(GIVEN DATA Opens)

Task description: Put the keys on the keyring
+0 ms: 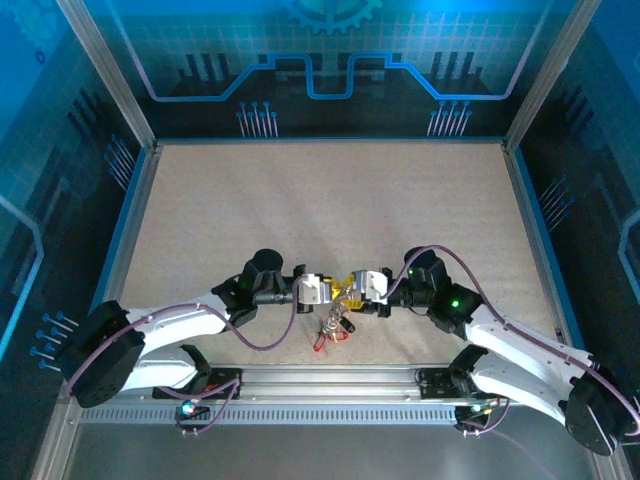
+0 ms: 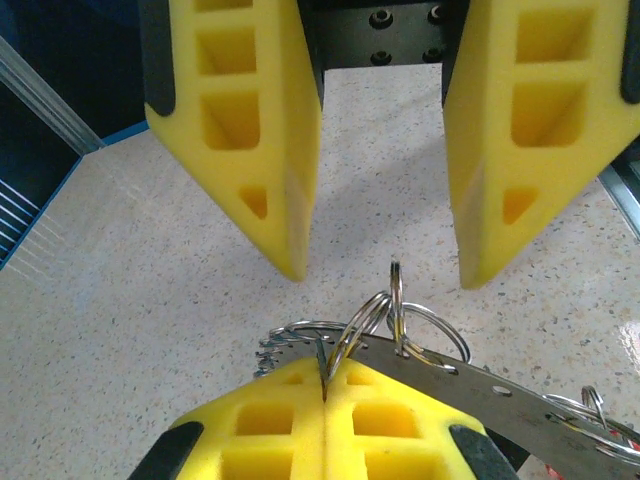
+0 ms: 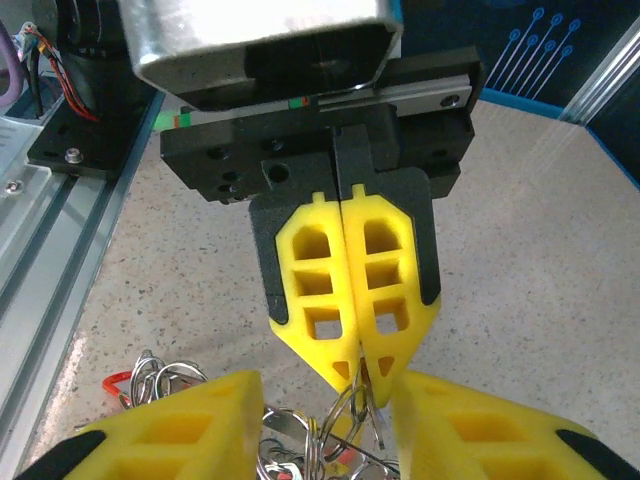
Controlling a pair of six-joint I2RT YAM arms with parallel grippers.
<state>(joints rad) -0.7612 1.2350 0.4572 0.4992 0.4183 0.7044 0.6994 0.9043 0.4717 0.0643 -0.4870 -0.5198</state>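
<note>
I see the left gripper (image 2: pixel 325 385) pinched shut on the keyring (image 2: pixel 372 318), front-centre of the table (image 1: pixel 300 200). Right gripper (image 3: pixel 328 388) stands part open opposite, holding nothing. Keys (image 1: pixel 326 335) dangle below; I can't confirm all are threaded.

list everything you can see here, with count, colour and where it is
keyring: one bunch of wire rings, silver, pinched at the left pincer's tips, between the two pincers
metal strip: one, silver with holes, hanging from the rings
keys: number unclear, silver with a red piece, just below the pincers, near the front of the table
table: one, beige speckled, under everything
rail: one, silver, along the table's near edge
walls: blue printed panels, around the table
left pincer: one, yellow fingers, shut on the keyring
right pincer: one, yellow fingers, open, facing the left one
</note>
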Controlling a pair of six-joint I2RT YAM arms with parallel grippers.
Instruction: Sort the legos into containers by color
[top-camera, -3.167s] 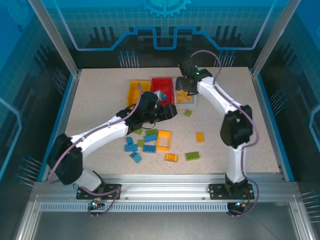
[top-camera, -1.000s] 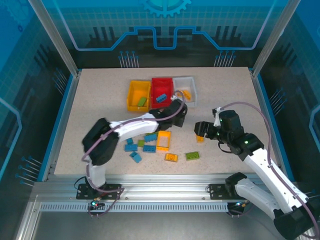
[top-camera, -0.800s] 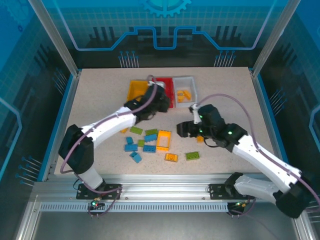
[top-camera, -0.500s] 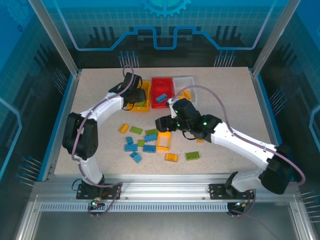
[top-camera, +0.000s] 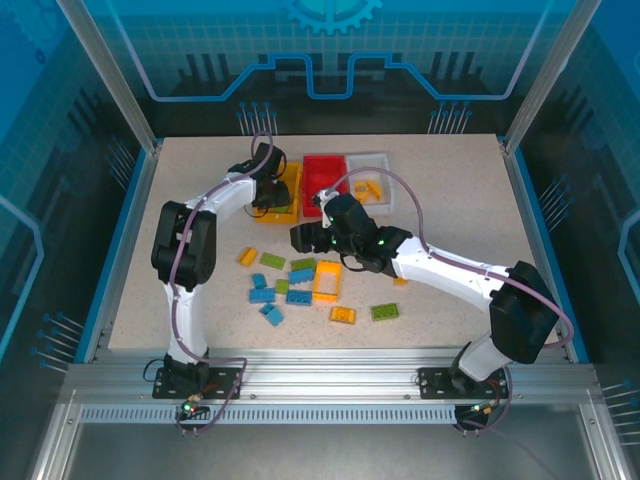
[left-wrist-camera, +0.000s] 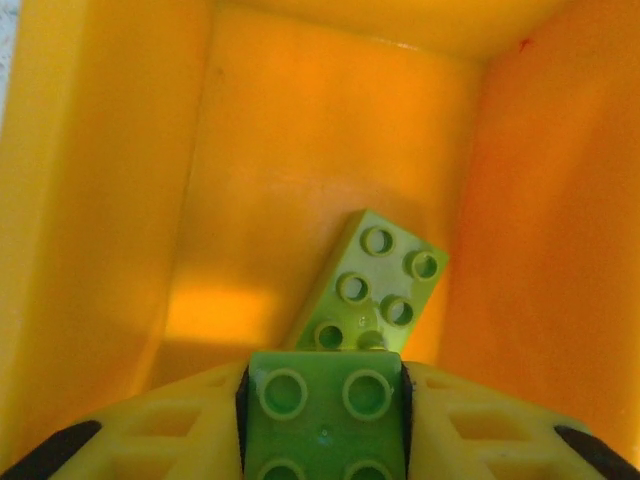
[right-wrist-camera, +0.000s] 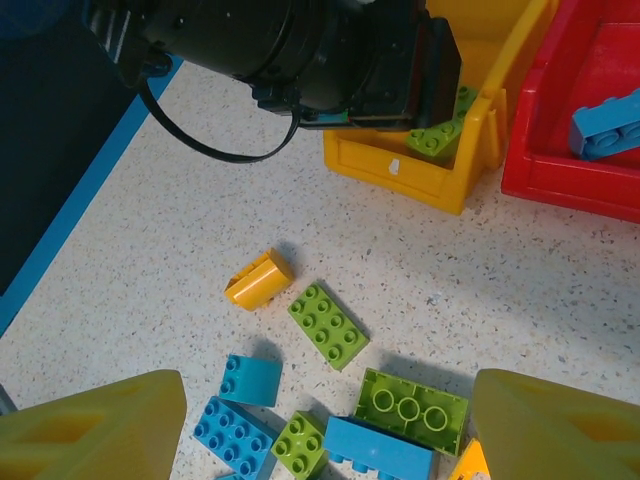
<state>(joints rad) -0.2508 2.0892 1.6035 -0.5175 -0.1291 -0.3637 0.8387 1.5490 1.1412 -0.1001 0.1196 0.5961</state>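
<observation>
My left gripper (top-camera: 272, 198) reaches down into the yellow container (top-camera: 291, 178) and is shut on a small green lego (left-wrist-camera: 325, 410). Just beyond that brick, a longer green lego (left-wrist-camera: 378, 283) lies on the bin floor. The red container (top-camera: 325, 172) and the white container (top-camera: 372, 178) stand to the right. My right gripper (top-camera: 303, 239) hovers open above the loose pile, with nothing between its fingers (right-wrist-camera: 90, 430). Under it lie an orange-yellow lego (right-wrist-camera: 258, 279), a green lego (right-wrist-camera: 328, 325), an upturned green lego (right-wrist-camera: 410, 408) and blue legos (right-wrist-camera: 232, 435).
A blue lego (right-wrist-camera: 608, 125) lies in the red bin (right-wrist-camera: 560, 175). More bricks are scattered nearer the arms: an orange frame piece (top-camera: 327, 281), an orange one (top-camera: 343, 315), a green one (top-camera: 384, 312). The left arm's dark wrist (right-wrist-camera: 340, 60) hangs over the yellow bin (right-wrist-camera: 440, 175).
The left arm has swung from the table's middle back to the yellow bin with the green lego. The right arm has moved left, from the right side to above the pile.
</observation>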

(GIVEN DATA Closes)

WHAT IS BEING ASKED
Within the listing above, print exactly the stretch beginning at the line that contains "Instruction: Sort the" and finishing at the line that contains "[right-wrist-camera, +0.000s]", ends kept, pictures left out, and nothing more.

RESPONSE AREA
Instruction: Sort the legos into containers by color
[top-camera, -3.167s] 
[top-camera, -1.000s] 
[top-camera, -0.800s] 
[top-camera, -0.500s] 
[top-camera, +0.000s] 
[left-wrist-camera, +0.000s] 
[right-wrist-camera, +0.000s] 

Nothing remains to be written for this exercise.